Medida permite aumentar as despesas fora do teto de gastos com benefícios sociais em ano de eleição; especialistas falam em manobra na Lei de Responsabilidade Fiscal e na lei eleitoral
Anna Carolina Papp , O Estado de S.Paulo
BRASÍLIA – A estratégia do governo de decretar estado de emergência para aprovar um amplo pacote de benefícios sociais às vésperas da eleição é vista como frágil e questionável por especialistas ouvidos pelo Estadão – tanto do ponto de vista jurídico como fiscal. O chamado “pacote do desespero” já está avaliado em R$ 38,7 bilhões fora do teto de gastos – e pode fazer as despesas do governo voltarem a crescer como proporção do PIB, o que não acontecia desde o início da regra do teto de gastos.
Segundo o economista Marcos Mendes, pesquisador associado do Insper e um dos pais da regra do teto, o pacote, que inclui medidas como aumento do Auxílio Brasil para R$ 600, a zeragem da fila e a criação de uma bolsa-caminhoneiro de R$ 1 mil, significaria um gasto adicional de 0,4% do PIB em 2022.
Com isso, a despesa primária do governo (sem contar os gastos com o pagamento dos juros) passaria para 19% do PIB – revertendo a trajetória de queda instaurada pelo teto. “É um custo fiscal muito alto e em aberto, pois vem aumentando e abre um precedente perigoso em termos constitucionais”, diz Mendes.
O teto de gastos, que passou a valer em 2017, limita as despesas do governo à inflação do ano anterior. Com a lei, o gasto primário, que beirou 20% do PIB em 2016, chegou a cair a 19,3%. Voltou a subir em razão da pandemia e bateu o pico de 26,1% em 2020. Passada a calamidade, para este ano, a projeção era de que chegasse a 18,2% do PIB. Com o novo pacote à mesa e considerando precatórios parcelados do governo – dívidas judiciais da União –, o gasto deve voltar ao patamar de 19%.
“A calamidade abriria espaço para muito mais gastos, como na pandemia. Já o conceito de estado de emergência está mais relacionado a desastres, como os climáticos. Trata-se de uma descaracterização da legislação, para financiar o pacote às vésperas da eleição”, diz ele.
Mendes avalia como positivo o fato de o governo ter decidido direcionar o valor reservado inicialmente pela PEC dos Combustíveis diretamente para o Auxílio Brasil, em vez de compensar a perda de arrecadação dos Estados que zerassem o ICMS do diesel e do gás.
“Empobrecimento se resolve com transferência de renda, mas aí começam os problemas, porque o Auxílio Brasil foi mal desenhado”, diz. “O valor mínimo de R$ 400 estimulou a divisão de famílias para acumular benefícios. Com R$ 600, haverá mais estímulo a essa divisão, e aumento adicional da fila – essa mesma que o governo quer zerar. O programa está perdendo o foco.”
Disparada dos combustíveis
A constitucionalista Nina Pencak, do escritório Mannrich e Vasconcelos Advogados, concorda com a avaliação de que o cenário atual não se configura como excepcional para decreto de estado de emergência.

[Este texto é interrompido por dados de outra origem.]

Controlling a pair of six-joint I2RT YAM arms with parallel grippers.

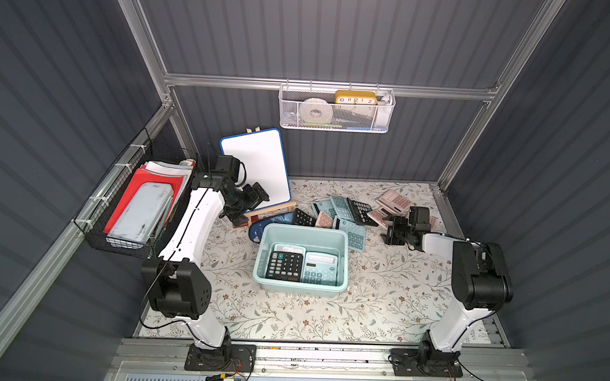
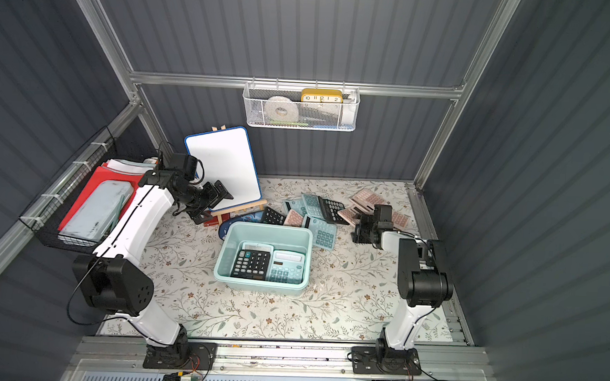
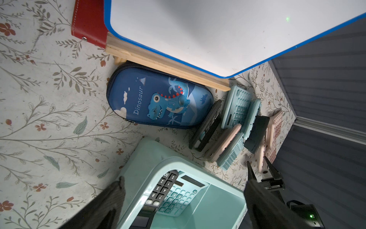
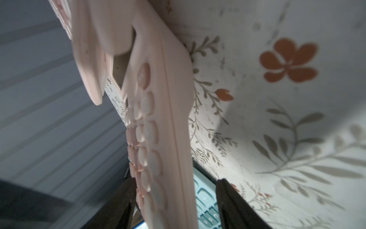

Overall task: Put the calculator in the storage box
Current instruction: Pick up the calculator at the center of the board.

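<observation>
The right gripper (image 1: 394, 230) is down at the heap of calculators behind the box (image 1: 303, 228), and the right wrist view shows a pink calculator (image 4: 170, 119) sitting between its fingers (image 4: 233, 202). One finger is right by the key side (touching or not, I cannot tell). The other stands off the back with a strip of teal keys showing in the gap, so the jaws are partly open around it and not clamped. In a top view that pink calculator (image 1: 381, 215) is at the right end of the heap on the table (image 1: 380, 303), outside the box. Inside the box two are down, side by side and face up: a black calculator (image 1: 284, 265) and a teal calculator (image 1: 320, 269). The left gripper (image 1: 249, 206) hangs above the table in front of the whiteboard (image 1: 255, 160), past the box's far left corner, jaws spread wide and holding nothing. In its wrist view a blue dinosaur case (image 3: 158, 101) lies against the whiteboard's wooden stand, near the box.
</observation>
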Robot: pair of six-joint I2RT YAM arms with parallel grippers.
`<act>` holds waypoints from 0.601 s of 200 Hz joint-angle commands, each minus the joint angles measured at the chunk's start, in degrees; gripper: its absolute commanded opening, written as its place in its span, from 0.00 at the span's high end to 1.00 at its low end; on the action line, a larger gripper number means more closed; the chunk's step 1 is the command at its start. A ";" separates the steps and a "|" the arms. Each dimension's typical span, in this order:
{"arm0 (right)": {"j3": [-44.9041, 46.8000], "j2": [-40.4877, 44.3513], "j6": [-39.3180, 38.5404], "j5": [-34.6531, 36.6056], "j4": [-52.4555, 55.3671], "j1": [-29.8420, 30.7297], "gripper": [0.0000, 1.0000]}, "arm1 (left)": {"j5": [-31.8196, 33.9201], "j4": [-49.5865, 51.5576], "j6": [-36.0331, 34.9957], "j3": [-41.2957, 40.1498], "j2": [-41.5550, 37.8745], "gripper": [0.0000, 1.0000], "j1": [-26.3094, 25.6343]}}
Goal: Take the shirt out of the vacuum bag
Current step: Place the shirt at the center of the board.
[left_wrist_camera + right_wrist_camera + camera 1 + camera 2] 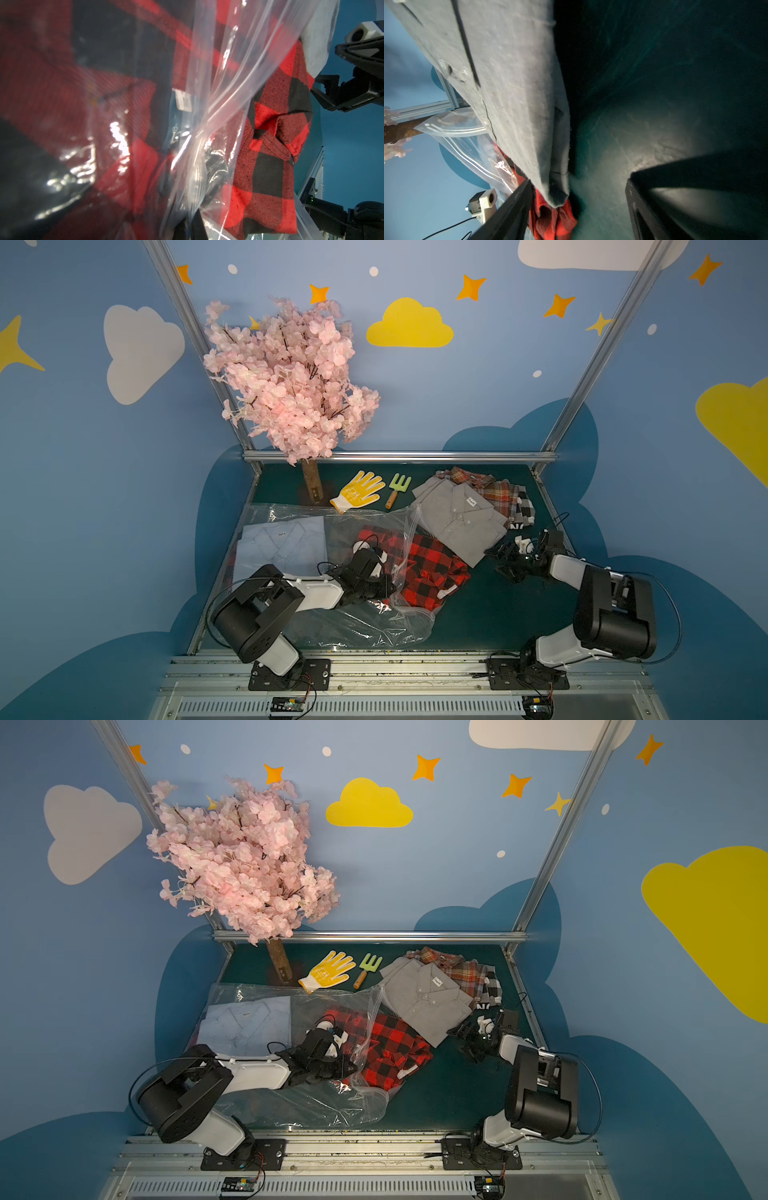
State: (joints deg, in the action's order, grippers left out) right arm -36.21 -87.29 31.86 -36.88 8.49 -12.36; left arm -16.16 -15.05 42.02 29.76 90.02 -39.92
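Nearest, my left arm lies low across the vacuum bag (357,628), with my left pincer (384,587) clenched at its mouth; I should pin that film down. Just beyond, the red plaid shirt (430,568) lies half out of the mouth. My right pincer (503,561), released, sits beside the grey shirt (461,518), forearm low. It should grasp bare plaid only and pull away from the bag.

vacuum bag (316,1102): clear, crumpled on the green table (457,1094)
checked shirt (395,1048): red and black, partly out of the bag's mouth
blue shirt (245,1025): folded, inside the bag
left tool (351,1067): closed, wrapped in bunched plastic at the mouth
right tool (461,1041): jaws apart, beside the grey shirt (428,998), at its near corner
yellow glove (330,971), small rake (368,969): side by side near the back rail
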 commanded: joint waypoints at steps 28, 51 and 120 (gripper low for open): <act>-0.71 -7.26 4.95 8.93 -10.78 1.00 0.26 | 0.86 10.19 -0.80 -1.68 3.56 0.97 -0.86; -5.10 -9.89 5.76 10.83 -8.80 2.43 0.26 | 0.89 10.39 -0.67 -1.54 3.34 0.97 -0.89; -13.79 -15.63 5.55 17.32 -1.47 7.74 0.38 | 0.96 10.39 -0.70 -1.28 3.33 0.97 -0.89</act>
State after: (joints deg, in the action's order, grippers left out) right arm -49.25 -99.68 37.60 -26.68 1.85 -5.87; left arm -16.29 -14.39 42.02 30.24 90.17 -39.92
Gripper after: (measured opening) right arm 0.642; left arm 0.051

A justificativa do governo é a disparada do preço dos combustíveis, por causa da guerra entre Rússia e Ucrânia. Porém, apesar de elevado, o preço do barril de petróleo no mercado internacional hoje não está no seu pico. Em março, beirou os US$ 140 – hoje, está abaixo dos US$ 120.
“Estado de emergência, pela lei, tem a ver com desastre, não com uma situação de crise econômica. Se qualquer crise que gere aumento de preços virar estado de emergência, a gente vai viver em estado de emergência”, diz ela. “Criar uma exceção à Lei de Responsabilidade Fiscal, sendo que há dispositivos na Constituição que vedam essas despesas, dispositivos da legislação eleitoral, é a constitucionalização de uma irresponsabilidade fiscal”, diz.
A economista-sênior da consultoria Tendências, Juliana Damasceno, alerta que o decreto do estado de emergência abre precedentes e pode ser apenas a porta de entrada para uma série de outros gastos.
“O que essa PEC está fazendo é abrindo uma manobra na Lei de Responsabilidade Fiscal e na lei eleitoral. Abrindo esse crédito extraordinário, que respaldo o governo tem para não conceder reajuste aos servidores, por exemplo?”, questiona. “A forma apressada e eleitoreira que tem sido o norte das decisões de política econômica tem deixado uma conta muito cara. A questão eleitoral passa determinar os rumos do orçamento em 2022 e deixa preocupações para 2023.”